Activity :: Please transcribe the following records in full, exactly as given.

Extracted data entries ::
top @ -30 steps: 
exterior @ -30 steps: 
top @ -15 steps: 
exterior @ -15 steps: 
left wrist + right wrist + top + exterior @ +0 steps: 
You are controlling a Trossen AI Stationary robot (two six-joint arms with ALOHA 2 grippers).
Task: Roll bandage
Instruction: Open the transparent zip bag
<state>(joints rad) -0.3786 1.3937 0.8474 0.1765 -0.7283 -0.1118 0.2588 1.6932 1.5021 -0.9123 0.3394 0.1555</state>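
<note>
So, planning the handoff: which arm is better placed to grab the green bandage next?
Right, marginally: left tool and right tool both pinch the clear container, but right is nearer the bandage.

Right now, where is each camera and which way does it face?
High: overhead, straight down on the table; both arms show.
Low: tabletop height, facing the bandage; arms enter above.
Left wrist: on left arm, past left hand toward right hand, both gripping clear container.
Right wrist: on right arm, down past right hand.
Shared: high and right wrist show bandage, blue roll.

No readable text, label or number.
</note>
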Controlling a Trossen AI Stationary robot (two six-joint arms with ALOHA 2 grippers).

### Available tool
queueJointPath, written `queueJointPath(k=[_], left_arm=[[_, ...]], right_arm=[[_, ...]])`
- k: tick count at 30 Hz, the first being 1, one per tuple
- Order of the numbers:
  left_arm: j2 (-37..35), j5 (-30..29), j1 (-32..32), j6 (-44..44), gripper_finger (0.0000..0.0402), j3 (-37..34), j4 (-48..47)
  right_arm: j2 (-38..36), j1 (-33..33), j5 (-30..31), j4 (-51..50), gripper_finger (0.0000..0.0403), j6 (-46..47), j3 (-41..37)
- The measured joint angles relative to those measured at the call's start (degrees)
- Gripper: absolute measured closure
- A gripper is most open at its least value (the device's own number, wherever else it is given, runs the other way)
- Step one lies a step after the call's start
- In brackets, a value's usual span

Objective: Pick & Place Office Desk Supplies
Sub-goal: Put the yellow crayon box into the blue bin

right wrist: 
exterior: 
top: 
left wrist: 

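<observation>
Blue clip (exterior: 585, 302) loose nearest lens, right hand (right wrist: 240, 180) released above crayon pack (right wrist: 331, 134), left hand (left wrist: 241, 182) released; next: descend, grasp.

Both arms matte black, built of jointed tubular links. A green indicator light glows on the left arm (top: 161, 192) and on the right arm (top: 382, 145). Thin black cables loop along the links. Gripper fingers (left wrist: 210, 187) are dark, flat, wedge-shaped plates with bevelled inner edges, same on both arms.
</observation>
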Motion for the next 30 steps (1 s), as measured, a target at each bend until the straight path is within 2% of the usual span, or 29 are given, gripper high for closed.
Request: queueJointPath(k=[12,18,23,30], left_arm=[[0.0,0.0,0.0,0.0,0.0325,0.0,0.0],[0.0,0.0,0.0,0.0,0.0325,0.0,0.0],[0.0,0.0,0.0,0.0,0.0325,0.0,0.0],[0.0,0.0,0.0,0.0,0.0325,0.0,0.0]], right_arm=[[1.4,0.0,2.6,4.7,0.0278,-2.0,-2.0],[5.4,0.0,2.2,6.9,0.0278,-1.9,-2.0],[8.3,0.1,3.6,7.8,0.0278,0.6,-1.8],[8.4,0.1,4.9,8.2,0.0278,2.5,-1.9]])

Finished task ::
top @ -30 steps: 
exterior @ -30 steps: 
top @ -15 steps: 
exterior @ -15 steps: 
left wrist + right wrist + top + exterior @ +0 steps: 
You are controlling a Trossen AI Stationary robot (two six-joint arms with ALOHA 2 grippers).
Task: Roll bandage
Instruction: Open the transparent zip bag
<state>(joints rad) -0.3786 1.3937 0.8474 0.1765 -0.7283 -0.1118 0.2588 1.6932 1.5021 -0.9123 0.3394 0.1555</state>
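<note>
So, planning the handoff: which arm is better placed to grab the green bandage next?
Right, marginally: left tool and right tool both pinch the clear container, but right is nearer the bandage.

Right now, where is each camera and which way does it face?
High: overhead, straight down on the table; both arms show.
Low: tabletop height, facing the bandage; arms enter above.
Left wrist: on left arm, past left hand toward right hand, both gripping clear container.
Right wrist: on right arm, down past right hand.
Shared: high and right wrist show bandage, blue roll.

No readable text, label or number.
</note>
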Controlling a Trossen AI Stationary robot (two six-joint arms with ALOHA 2 grippers).

### Available tool
queueJointPath, written `queueJointPath(k=[_], left_arm=[[_, ...]], right_arm=[[_, ...]])`
- k: tick count at 30 Hz, the first being 1, one per tuple
- Order of the numbers:
  left_arm: j2 (-37..35), j5 (-30..29), j1 (-32..32), j6 (-44..44), gripper_finger (0.0000..0.0402), j3 (-37..34), j4 (-48..47)
  right_arm: j2 (-38..36), j1 (-33..33), j5 (-30..31), j4 (-51..50), gripper_finger (0.0000..0.0403), j6 (-46..47), j3 (-41..37)
- The measured joint angles relative to those measured at the call's start (degrees)
- Gripper: absolute measured closure
- A gripper is most open at its least value (the device's own number, wherever else it is given, runs the other way)
- Step one lies a step after the call's start
- In brackets, a value's usual span

Objective: Pick & Place Office Desk Supplies
Sub-goal: Put the yellow crayon box into the blue bin

right wrist: 
exterior: 
top: 
left wrist: 

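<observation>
Blue clip (exterior: 585, 302) loose nearest lens, right hand (right wrist: 240, 180) released above crayon pack (right wrist: 331, 134), left hand (left wrist: 241, 182) released; next: descend, grasp.

Both arms matte black, built of jointed tubular links. A green indicator light glows on the left arm (top: 161, 192) and on the right arm (top: 382, 145). Thin black cables loop along the links. Gripper fingers (left wrist: 210, 187) are dark, flat, wedge-shaped plates with bevelled inner edges, same on both arms.
</observation>
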Motion for the next 30 steps (1 s), as measured, a target at each bend until the straight path is within 2% of the usual span, or 29 are given, gripper high for closed.
Request: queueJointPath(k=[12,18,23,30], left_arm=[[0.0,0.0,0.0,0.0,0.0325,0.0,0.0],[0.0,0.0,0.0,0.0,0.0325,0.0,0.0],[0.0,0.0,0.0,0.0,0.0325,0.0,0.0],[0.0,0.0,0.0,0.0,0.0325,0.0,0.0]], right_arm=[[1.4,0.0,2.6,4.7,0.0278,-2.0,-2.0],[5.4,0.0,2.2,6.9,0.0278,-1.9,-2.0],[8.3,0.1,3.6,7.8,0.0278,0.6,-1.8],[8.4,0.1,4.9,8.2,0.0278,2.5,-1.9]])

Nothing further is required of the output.